Er sei ziemlich mitgenommen von der Vorstellung, dass durch die Entscheidung, den Täter nach München zu holen, so viele noch zu Opfern geworden seien, sagte Katsch. Diese Opfer hätte es nicht gegeben, wenn anders verfahren worden wäre: "Natürlich sind auch noch im Nachgang viele Fehler gemacht worden, aber diese eine Entscheidung hat alles Weitere nach sich gezogen." Die horrenden Zahlen der Opfer seien eigentlich nichts Neues gewesen, erklärte Katsch. Auch von der Verantwortungslosigkeit an der Spitze habe man gewusst. Dennoch habe die Art und Weise, wie das Gutachten von der Kanzlei präsentiert worden sei, in seiner Klarheit eine neue Qualität. "Wir hoffen sehr, dass die Erschütterung, die nicht nur ich gespürt habe in dem Moment dazu beiträgt, dass da jetzt was Neues aufgebaut wird." Dass in der Kirche alle so weiter machten wie bisher, funktioniere nicht mehr.

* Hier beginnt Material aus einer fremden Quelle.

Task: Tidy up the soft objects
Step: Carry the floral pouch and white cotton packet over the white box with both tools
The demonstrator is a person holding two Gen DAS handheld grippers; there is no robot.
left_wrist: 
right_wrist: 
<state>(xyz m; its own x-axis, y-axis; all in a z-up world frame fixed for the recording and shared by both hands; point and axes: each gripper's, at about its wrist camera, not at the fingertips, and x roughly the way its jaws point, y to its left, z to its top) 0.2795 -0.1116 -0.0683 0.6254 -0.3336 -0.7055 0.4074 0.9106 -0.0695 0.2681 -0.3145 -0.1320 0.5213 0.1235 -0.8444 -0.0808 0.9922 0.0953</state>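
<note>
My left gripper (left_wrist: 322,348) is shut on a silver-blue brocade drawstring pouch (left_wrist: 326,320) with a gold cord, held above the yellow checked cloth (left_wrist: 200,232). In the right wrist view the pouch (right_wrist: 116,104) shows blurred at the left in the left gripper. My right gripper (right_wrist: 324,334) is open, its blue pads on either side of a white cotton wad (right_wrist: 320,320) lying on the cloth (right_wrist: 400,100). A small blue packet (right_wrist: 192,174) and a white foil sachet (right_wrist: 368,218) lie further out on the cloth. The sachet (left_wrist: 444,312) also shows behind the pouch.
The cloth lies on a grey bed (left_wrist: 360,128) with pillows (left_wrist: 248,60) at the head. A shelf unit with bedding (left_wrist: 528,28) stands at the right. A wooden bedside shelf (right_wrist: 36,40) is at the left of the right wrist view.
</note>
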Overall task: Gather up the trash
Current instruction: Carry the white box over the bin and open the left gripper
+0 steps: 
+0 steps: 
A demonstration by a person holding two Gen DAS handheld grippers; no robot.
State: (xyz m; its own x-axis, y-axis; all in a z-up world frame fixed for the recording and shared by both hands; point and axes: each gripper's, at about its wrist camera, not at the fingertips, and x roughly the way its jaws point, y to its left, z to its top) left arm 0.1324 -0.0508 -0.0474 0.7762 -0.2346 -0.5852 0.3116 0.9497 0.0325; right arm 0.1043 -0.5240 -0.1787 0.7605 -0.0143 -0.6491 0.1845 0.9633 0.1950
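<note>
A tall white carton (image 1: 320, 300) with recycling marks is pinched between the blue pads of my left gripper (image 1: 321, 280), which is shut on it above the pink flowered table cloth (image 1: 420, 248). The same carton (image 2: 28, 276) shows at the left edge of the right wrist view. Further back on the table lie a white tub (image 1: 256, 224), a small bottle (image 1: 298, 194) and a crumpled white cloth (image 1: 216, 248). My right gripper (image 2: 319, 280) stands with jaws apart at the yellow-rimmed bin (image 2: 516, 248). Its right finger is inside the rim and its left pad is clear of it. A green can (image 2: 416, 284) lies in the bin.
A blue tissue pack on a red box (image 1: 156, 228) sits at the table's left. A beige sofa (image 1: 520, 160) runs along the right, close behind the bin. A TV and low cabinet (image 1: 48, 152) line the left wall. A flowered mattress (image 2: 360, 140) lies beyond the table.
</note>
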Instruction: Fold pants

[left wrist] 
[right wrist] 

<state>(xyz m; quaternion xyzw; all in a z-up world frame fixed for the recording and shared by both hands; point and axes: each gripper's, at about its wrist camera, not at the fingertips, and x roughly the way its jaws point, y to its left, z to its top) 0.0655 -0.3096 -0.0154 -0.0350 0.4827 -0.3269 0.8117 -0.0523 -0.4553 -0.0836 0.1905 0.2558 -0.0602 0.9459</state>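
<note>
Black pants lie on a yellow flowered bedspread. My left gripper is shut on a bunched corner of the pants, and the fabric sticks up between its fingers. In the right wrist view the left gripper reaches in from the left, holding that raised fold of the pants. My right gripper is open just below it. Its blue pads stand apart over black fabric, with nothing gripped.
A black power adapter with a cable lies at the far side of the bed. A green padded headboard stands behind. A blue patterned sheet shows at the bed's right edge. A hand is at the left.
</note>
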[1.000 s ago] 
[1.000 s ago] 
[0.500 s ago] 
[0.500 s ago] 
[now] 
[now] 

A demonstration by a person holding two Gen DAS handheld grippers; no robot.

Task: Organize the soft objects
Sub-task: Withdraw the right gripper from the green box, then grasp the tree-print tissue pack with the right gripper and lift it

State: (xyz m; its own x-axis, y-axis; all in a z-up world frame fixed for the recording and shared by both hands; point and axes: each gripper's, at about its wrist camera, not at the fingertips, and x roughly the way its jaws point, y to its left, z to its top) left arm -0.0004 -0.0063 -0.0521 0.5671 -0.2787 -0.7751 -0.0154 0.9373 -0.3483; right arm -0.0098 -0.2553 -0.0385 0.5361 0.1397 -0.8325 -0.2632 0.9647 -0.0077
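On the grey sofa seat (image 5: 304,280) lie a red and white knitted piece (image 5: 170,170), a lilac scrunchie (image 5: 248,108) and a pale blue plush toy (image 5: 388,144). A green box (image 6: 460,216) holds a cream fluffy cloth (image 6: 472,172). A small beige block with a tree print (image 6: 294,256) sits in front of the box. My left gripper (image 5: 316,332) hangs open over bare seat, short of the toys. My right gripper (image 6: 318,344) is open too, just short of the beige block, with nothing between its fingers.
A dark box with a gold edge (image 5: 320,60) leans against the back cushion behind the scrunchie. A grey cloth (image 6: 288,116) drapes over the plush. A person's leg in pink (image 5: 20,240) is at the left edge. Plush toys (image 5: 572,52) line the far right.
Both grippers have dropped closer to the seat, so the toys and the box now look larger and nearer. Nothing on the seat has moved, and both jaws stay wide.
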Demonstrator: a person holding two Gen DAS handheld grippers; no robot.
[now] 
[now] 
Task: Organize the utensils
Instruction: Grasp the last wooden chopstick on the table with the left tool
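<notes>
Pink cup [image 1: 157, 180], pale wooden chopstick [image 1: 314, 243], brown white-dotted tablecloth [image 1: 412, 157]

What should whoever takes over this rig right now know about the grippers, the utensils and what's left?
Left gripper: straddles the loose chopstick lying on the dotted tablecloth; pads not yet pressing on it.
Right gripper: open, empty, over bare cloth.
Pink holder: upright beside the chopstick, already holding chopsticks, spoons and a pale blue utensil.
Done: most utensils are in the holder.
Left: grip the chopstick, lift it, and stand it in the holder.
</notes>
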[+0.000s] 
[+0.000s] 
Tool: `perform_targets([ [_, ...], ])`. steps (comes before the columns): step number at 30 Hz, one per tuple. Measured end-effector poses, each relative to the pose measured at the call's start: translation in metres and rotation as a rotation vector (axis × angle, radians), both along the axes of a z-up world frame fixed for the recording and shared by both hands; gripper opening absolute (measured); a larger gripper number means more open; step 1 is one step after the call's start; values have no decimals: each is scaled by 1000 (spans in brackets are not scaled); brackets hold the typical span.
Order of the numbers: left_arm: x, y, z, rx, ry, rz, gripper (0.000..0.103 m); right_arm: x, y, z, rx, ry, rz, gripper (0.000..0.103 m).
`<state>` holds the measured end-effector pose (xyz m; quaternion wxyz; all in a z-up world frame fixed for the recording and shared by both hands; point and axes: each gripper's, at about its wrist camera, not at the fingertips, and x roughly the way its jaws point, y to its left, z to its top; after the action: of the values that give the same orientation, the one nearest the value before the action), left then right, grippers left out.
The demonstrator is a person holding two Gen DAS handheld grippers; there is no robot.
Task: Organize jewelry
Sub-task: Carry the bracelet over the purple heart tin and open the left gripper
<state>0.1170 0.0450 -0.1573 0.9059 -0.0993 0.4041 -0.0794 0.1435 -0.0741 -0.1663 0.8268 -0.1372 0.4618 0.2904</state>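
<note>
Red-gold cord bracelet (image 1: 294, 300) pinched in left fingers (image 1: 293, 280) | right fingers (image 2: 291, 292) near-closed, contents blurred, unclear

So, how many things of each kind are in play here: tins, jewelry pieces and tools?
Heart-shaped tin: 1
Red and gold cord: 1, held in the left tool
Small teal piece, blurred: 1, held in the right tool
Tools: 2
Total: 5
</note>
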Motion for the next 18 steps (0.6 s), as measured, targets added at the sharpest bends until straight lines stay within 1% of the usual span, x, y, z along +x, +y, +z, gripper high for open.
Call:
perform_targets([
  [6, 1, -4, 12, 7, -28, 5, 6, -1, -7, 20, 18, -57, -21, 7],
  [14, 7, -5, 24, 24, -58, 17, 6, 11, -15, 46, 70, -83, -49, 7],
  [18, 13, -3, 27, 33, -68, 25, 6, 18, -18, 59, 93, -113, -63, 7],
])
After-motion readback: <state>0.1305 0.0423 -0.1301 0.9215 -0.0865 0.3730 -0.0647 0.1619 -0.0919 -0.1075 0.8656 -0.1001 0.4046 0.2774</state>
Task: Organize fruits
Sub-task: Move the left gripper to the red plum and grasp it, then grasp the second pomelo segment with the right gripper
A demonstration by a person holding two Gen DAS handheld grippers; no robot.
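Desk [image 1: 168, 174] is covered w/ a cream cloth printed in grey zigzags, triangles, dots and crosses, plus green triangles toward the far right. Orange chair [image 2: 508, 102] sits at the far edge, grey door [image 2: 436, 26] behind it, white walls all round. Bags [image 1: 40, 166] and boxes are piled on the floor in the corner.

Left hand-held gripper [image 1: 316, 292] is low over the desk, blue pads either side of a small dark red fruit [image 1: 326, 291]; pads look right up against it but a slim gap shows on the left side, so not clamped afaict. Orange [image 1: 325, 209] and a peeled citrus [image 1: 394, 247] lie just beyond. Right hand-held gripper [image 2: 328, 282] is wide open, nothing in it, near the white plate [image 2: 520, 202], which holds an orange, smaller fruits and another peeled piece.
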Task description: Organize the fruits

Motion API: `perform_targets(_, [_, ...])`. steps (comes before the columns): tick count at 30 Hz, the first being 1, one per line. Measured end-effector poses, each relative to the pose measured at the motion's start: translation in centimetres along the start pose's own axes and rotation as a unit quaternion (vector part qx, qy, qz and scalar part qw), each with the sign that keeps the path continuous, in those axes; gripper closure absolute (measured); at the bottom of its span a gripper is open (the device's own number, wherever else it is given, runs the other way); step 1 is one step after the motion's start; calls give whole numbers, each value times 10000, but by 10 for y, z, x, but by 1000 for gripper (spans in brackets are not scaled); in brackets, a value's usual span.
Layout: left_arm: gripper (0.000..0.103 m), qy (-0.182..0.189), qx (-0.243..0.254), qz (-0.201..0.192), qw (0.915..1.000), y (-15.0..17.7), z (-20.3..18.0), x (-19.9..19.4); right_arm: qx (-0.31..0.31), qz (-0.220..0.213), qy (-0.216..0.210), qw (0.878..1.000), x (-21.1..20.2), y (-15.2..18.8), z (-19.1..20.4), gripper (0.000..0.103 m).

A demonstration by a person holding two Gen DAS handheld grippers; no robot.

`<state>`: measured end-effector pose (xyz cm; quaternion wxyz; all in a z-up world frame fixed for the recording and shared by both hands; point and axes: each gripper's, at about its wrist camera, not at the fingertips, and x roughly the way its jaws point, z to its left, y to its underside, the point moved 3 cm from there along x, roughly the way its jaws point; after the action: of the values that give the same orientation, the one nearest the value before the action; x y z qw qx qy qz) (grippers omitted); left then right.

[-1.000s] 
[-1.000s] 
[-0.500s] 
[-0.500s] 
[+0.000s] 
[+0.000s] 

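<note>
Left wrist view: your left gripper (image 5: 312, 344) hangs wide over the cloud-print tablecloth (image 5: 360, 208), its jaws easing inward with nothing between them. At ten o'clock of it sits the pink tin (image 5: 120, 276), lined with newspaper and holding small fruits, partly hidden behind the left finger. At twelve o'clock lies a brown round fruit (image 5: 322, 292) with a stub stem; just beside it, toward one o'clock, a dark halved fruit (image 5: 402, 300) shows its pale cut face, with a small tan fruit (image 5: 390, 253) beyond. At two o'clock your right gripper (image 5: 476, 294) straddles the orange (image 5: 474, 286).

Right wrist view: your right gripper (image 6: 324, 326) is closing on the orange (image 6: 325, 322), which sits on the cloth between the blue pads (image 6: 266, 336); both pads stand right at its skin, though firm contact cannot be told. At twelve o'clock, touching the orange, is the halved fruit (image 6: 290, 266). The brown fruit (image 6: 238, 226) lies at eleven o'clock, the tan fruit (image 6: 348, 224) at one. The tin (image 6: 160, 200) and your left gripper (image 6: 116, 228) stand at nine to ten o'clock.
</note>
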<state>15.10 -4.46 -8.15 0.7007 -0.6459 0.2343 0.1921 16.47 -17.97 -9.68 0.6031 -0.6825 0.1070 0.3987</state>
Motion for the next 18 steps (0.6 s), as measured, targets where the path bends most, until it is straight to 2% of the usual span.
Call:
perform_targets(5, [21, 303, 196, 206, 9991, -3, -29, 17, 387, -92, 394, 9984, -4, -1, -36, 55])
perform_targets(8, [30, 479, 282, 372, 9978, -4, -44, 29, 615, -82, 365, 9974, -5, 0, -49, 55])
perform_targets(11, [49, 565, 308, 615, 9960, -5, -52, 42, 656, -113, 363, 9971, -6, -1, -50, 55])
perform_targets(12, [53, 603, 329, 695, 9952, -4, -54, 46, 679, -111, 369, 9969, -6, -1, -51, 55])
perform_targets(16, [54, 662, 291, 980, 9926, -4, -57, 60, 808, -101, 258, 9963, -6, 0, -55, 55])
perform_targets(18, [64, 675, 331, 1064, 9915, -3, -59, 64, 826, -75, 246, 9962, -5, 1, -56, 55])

Alle Münchner Bischöfe und Kardinäle nach 1945 hätten sich in der Erhebung Fehler zurechnen lassen müssen, erinnerte Katsch. Das zeige, es gebe einen Fehler im System. Wenn dieses aber gründlich gescheitert sei, könne nicht versucht werden, das Alte künstlich am Leben zu erhalten. Eigentlich müsste jetzt die Konsequenz sein, dass alle zurücktreten und neue Leute "den Laden" übernehmen. Das Rücktrittsangebot von Marx im Juni 2021 habe er so verstanden, dass dieser die politische Verantwortung hätte übernehmen wollen, um einen Neuanfang ohne ihn zu starten. Wenn Marx konsequent wäre, müsste er sein Angebot erneuern, meint Katsch.
"Wir sind Kirche" fordert Schuldeingeständnis von Benedikt XVI.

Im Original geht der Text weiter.